According to Johnson, nearly half of all cancer patients receive radiation therapy to treat their cancer or relieve symptoms. Radiation treatment can be performed two ways—internal and external. External beam radiation means that the radiation is aimed only at a specific part of the patient’s body. For example, a patient with lung cancer will get radiation to the chest only and not the rest of the body. Most patients get external beam radiation therapy once a day, five days a week, and depending on the type of cancer, treatment can last from 2 to 10 weeks.
Internal radiation—also known as brachytherapy—is a type of radiation therapy in which radioactive material sealed in needles, seeds, wires or catheters is placed directly into or near a tumor. Depending on the type of implant a patient receives, the radiation source may stay in place for minutes, hours or days. Or if a patient receives a permanent implant, it will not be taken out.
Different forms of brachytherapy have served for many years as effective treatment of cancers such as skin, cervical, breast and prostate. Mesh brachytherapy, the newest form of targeted radiation delivered via the robotic surgical approach, offers promising treatment options for patients with any type of tumor in close margin to the chest or abdomen, historically considered to be inoperable areas.
“Since the surgeon is already doing a surgical procedure to remove the tumor, targeted radiation done at the time of surgery is preferred,” said Johnson. “Application of a radioactive mesh treats the ‘at risk tissue’ directly while maximally sparing normal tissue. It also eliminates many weeks of treatment that is required with traditional external radiation.”

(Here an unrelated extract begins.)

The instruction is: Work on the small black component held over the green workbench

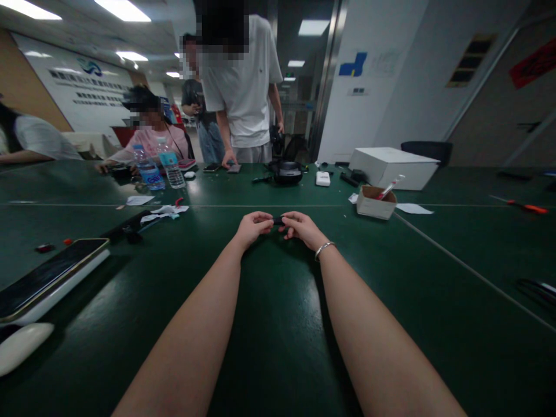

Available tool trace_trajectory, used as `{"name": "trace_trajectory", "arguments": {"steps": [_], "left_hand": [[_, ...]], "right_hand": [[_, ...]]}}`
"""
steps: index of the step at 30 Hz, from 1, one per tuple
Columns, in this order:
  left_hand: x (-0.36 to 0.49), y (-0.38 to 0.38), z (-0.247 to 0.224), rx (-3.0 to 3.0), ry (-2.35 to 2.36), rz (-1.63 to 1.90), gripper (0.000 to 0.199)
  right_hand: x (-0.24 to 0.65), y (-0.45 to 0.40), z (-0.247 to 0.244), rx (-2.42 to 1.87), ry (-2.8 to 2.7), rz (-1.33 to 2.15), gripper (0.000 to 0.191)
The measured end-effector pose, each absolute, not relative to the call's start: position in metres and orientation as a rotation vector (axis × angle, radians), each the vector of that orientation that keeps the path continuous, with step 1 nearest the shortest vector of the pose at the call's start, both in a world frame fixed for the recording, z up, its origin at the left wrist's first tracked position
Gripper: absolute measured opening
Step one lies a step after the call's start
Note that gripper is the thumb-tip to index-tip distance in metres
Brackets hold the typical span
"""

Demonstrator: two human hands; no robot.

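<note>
Both my arms reach forward over the dark green table (278,324). Between my fingertips is a small black object (278,220), too small to identify. My left hand (254,227) pinches its left end, and my right hand (302,227) grips its right end with thumb and forefinger, the other fingers curled below. A silver bracelet (324,250) circles my right wrist.
At left lie a phone on a white box (52,278), a white mouse (24,347), paper scraps and two bottles (171,165). Ahead are a black device (286,172) and a standing person (247,81). An open small box (376,204) and white carton (393,167) stand right.
</note>
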State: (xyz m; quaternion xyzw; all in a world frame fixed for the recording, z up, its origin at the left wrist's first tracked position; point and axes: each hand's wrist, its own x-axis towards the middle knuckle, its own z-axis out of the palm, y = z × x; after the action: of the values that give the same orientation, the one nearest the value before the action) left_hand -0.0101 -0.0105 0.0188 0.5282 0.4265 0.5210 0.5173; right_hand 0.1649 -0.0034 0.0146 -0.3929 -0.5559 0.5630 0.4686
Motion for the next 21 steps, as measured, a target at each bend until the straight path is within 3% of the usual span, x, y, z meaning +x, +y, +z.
{"name": "trace_trajectory", "arguments": {"steps": [3, 6, 10, 13, 17, 20, 21], "left_hand": [[-0.0103, -0.0099, 0.0184, 1.240, 1.019, 1.273, 0.029], [-0.0109, -0.0091, 0.0173, 1.241, 1.003, 1.270, 0.029], [-0.0116, -0.0082, 0.0165, 1.231, 0.998, 1.281, 0.030], [-0.0119, -0.0083, 0.0169, 1.214, 1.011, 1.289, 0.030], [-0.0122, -0.0089, 0.0174, 1.222, 1.004, 1.285, 0.027], [-0.0120, -0.0087, 0.0171, 1.209, 0.997, 1.291, 0.026], [-0.0118, -0.0085, 0.0168, 1.203, 0.994, 1.294, 0.026]], "right_hand": [[0.1650, -0.0066, 0.0178, -0.902, -1.321, 1.407, 0.036], [0.1634, -0.0057, 0.0183, -0.980, -1.366, 1.372, 0.019], [0.1633, -0.0029, 0.0163, -0.994, -1.491, 1.323, 0.016], [0.1641, -0.0025, 0.0152, -0.920, -1.471, 1.345, 0.045], [0.1633, -0.0025, 0.0152, -1.000, -1.487, 1.325, 0.020], [0.1646, -0.0039, 0.0165, -0.950, -1.520, 1.332, 0.016], [0.1654, -0.0046, 0.0171, -0.913, -1.504, 1.340, 0.025]]}}
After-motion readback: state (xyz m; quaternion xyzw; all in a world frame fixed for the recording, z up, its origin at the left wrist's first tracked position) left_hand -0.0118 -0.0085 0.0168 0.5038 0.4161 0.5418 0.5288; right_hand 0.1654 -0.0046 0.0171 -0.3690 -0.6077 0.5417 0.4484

|Archbold is the first hospital in Georgia and the second worldwide to implant the fastest, most aggressive mesh brachytherapy isotope available, Cesium-131, in a patient using the daVinci Robot. Archbold general and thoracic surgeon Edward Hall, MD, and radiation oncologist Steven Johnson, MD, used the daVinci to deliver mesh-like, moldable cloth— woven with braided strands that contained radioactive seeds—near the cancerous tissue.|
The goal of brachytherapy is to directly target radiation exposure to the tumor, from inside the body, where it is most needed. Johnson explained the new technique allows the surgeon to place the radioactive source directly on cancer tissues, further reducing radiation exposure for physicians and adding a new level of safety for patients, who also reap benefits from the minimally invasive surgical approach.

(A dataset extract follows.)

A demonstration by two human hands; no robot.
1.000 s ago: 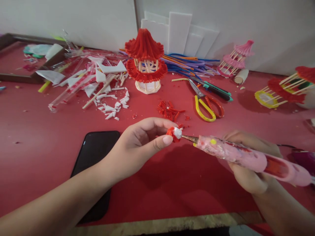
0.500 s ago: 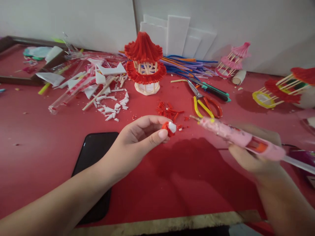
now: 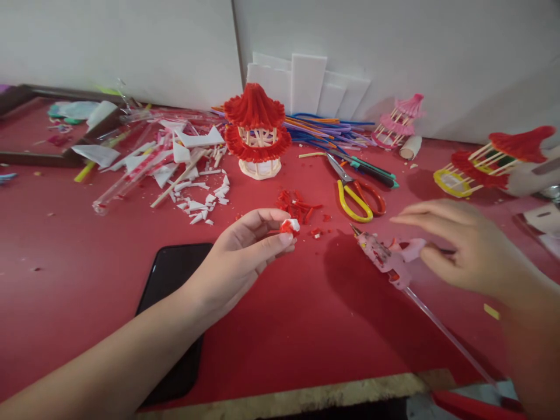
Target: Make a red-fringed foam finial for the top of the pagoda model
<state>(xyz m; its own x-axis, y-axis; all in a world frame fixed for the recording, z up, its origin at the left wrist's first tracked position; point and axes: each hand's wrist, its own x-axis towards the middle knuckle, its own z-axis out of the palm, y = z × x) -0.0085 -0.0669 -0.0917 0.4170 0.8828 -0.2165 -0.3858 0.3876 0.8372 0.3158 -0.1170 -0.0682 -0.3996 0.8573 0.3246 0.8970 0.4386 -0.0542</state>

“With mesh brachytherapy, patients benefit from getting the most targeted radiation possible, which decreases the chance of the cancer recurring and decreases the amount of potential lung damage,” said Johnson.
Johnson explained that once the tumor was surgically removed from the patient’s lung a piece of extremely fine moldable cloth, embedded with Cesium-131 (an isotope of Cesium) was applied to the suture line.
“Our innovation of placing Cesium, a radioactive chemical element used for treating cancer, over the suture line reduces the risk of cancer recurrence in patients to 10 percent or less,” said Johnson.
Other hospitals in the state use older isotopes for lung brachytherapy—isotopes that have longer half-lives and take longer to deliver the radiation, resulting in slower treatment for the patient.
“Archbold has an outstanding reputation for being early with technology,” said Johnson. “This is another state-of-the art tool that complements our existing services, including advanced forms of radiation therapy, such as Archbold’s Gamma Knife—the only non-invasive brain surgery technology of its kind south of Augusta— and Trilogy—Archbold’s newest linear accelerator that treat tumors of the body with similar precision to that of Gamma Knife. This is another example of how cutting edge Archbold is. Our physicians are innovators. We are interested in taking patient care to the next level.”